**Dataset records**

################

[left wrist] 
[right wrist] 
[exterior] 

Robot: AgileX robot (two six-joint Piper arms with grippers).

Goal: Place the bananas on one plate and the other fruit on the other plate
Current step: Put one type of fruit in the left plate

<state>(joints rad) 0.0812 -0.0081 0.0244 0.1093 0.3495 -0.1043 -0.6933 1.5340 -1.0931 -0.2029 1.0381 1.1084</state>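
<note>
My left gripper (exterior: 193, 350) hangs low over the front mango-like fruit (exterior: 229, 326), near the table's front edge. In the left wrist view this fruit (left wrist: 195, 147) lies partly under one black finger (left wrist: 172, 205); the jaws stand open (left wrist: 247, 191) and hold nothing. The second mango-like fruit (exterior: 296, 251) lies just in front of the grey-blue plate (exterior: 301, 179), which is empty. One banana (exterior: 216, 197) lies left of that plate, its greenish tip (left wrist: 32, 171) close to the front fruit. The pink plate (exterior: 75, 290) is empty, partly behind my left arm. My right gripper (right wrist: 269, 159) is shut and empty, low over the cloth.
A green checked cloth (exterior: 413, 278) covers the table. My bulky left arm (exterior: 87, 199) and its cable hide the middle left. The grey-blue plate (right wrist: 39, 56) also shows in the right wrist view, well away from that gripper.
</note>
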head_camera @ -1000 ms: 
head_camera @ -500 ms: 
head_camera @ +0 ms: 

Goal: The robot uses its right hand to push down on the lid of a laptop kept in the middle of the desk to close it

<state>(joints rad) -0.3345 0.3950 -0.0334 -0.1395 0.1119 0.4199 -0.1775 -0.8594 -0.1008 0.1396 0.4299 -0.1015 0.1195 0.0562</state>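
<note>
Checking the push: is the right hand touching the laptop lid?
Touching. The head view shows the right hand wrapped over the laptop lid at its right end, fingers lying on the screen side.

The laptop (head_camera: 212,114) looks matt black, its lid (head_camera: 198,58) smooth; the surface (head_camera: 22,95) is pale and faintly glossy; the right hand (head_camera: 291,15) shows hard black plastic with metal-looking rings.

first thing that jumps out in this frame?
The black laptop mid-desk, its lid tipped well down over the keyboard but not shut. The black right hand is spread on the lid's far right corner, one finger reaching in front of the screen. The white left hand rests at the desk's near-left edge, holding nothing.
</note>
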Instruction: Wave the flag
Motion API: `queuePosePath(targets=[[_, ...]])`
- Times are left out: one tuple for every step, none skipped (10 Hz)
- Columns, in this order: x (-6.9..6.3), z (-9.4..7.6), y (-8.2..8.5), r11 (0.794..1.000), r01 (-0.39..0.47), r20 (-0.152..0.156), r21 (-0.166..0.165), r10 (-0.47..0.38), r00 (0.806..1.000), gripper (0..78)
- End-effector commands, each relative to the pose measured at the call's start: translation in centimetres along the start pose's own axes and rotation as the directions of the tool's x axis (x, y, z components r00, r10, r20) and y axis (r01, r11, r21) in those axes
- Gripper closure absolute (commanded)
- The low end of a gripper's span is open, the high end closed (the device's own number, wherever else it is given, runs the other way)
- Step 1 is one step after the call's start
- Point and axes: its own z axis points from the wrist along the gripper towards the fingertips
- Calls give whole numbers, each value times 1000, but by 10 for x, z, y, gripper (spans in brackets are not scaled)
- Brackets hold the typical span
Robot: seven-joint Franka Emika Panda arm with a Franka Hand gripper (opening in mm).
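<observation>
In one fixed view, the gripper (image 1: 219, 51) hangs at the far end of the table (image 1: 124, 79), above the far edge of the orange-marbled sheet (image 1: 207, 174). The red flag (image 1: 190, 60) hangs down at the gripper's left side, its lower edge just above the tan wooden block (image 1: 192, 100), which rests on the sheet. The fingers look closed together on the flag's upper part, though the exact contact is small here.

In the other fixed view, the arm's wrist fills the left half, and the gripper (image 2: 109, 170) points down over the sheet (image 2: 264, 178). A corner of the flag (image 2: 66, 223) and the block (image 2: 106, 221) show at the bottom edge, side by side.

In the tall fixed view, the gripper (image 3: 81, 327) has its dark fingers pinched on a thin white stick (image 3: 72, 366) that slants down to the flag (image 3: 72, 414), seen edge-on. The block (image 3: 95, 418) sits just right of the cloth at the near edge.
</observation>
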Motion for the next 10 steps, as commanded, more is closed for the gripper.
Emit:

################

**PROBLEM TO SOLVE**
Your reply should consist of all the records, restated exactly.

**RESPONSE FOR THIS EXERCISE**
[left wrist] 
[right wrist] 
[exterior] 

Robot: AgileX robot (two six-joint Piper arms with grippers).

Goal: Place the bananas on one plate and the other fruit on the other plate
Current step: Put one type of fruit in the left plate

<state>(joints rad) 0.0812 -0.0081 0.0244 0.1093 0.3495 -0.1043 -0.6933 1.5340 -1.0931 -0.2029 1.0381 1.1084</state>
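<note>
My left gripper (exterior: 193, 350) hangs low over the front mango-like fruit (exterior: 229, 326), near the table's front edge. In the left wrist view this fruit (left wrist: 195, 147) lies partly under one black finger (left wrist: 172, 205); the jaws stand open (left wrist: 247, 191) and hold nothing. The second mango-like fruit (exterior: 296, 251) lies just in front of the grey-blue plate (exterior: 301, 179), which is empty. One banana (exterior: 216, 197) lies left of that plate, its greenish tip (left wrist: 32, 171) close to the front fruit. The pink plate (exterior: 75, 290) is empty, partly behind my left arm. My right gripper (right wrist: 269, 159) is shut and empty, low over the cloth.
A green checked cloth (exterior: 413, 278) covers the table. My bulky left arm (exterior: 87, 199) and its cable hide the middle left. The grey-blue plate (right wrist: 39, 56) also shows in the right wrist view, well away from that gripper.
</note>
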head_camera @ -1000 ms: 
head_camera @ -500 ms: 
head_camera @ +0 ms: 

Goal: The robot uses its right hand to push down on the lid of a laptop kept in the middle of the desk to close it

<state>(joints rad) -0.3345 0.3950 -0.0334 -0.1395 0.1119 0.4199 -0.1775 -0.8594 -0.1008 0.1396 0.4299 -0.1015 0.1195 0.0562</state>
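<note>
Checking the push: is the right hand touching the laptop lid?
Touching. The head view shows the right hand wrapped over the laptop lid at its right end, fingers lying on the screen side.

The laptop (head_camera: 212,114) looks matt black, its lid (head_camera: 198,58) smooth; the surface (head_camera: 22,95) is pale and faintly glossy; the right hand (head_camera: 291,15) shows hard black plastic with metal-looking rings.

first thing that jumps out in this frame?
The black laptop mid-desk, its lid tipped well down over the keyboard but not shut. The black right hand is spread on the lid's far right corner, one finger reaching in front of the screen. The white left hand rests at the desk's near-left edge, holding nothing.
</note>
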Instruction: Wave the flag
Motion API: `queuePosePath(targets=[[_, ...]])`
- Times are left out: one tuple for every step, none skipped (10 Hz)
- Columns, in this order: x (-6.9..6.3), z (-9.4..7.6), y (-8.2..8.5), r11 (0.794..1.000), r01 (-0.39..0.47), r20 (-0.152..0.156), r21 (-0.166..0.165), r10 (-0.47..0.38), r00 (0.806..1.000), gripper (0..78)
- End-effector commands, each relative to the pose measured at the call's start: translation in centimetres along the start pose's own axes and rotation as the directions of the tool's x axis (x, y, z components r00, r10, r20) and y axis (r01, r11, r21) in those axes
- Gripper closure absolute (commanded)
- The low end of a gripper's span is open, the high end closed (the device's own number, wherever else it is given, runs the other way)
- Step 1 is one step after the call's start
- Point and axes: its own z axis points from the wrist along the gripper towards the fingertips
- Calls give whole numbers, each value times 1000, but by 10 for x, z, y, gripper (spans in brackets are not scaled)
- Brackets hold the typical span
Robot: seven-joint Franka Emika Panda arm with a Franka Hand gripper (opening in mm).
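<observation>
In one fixed view, the gripper (image 1: 219, 51) hangs at the far end of the table (image 1: 124, 79), above the far edge of the orange-marbled sheet (image 1: 207, 174). The red flag (image 1: 190, 60) hangs down at the gripper's left side, its lower edge just above the tan wooden block (image 1: 192, 100), which rests on the sheet. The fingers look closed together on the flag's upper part, though the exact contact is small here.

In the other fixed view, the arm's wrist fills the left half, and the gripper (image 2: 109, 170) points down over the sheet (image 2: 264, 178). A corner of the flag (image 2: 66, 223) and the block (image 2: 106, 221) show at the bottom edge, side by side.

In the tall fixed view, the gripper (image 3: 81, 327) has its dark fingers pinched on a thin white stick (image 3: 72, 366) that slants down to the flag (image 3: 72, 414), seen edge-on. The block (image 3: 95, 418) sits just right of the cloth at the near edge.
</observation>
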Motion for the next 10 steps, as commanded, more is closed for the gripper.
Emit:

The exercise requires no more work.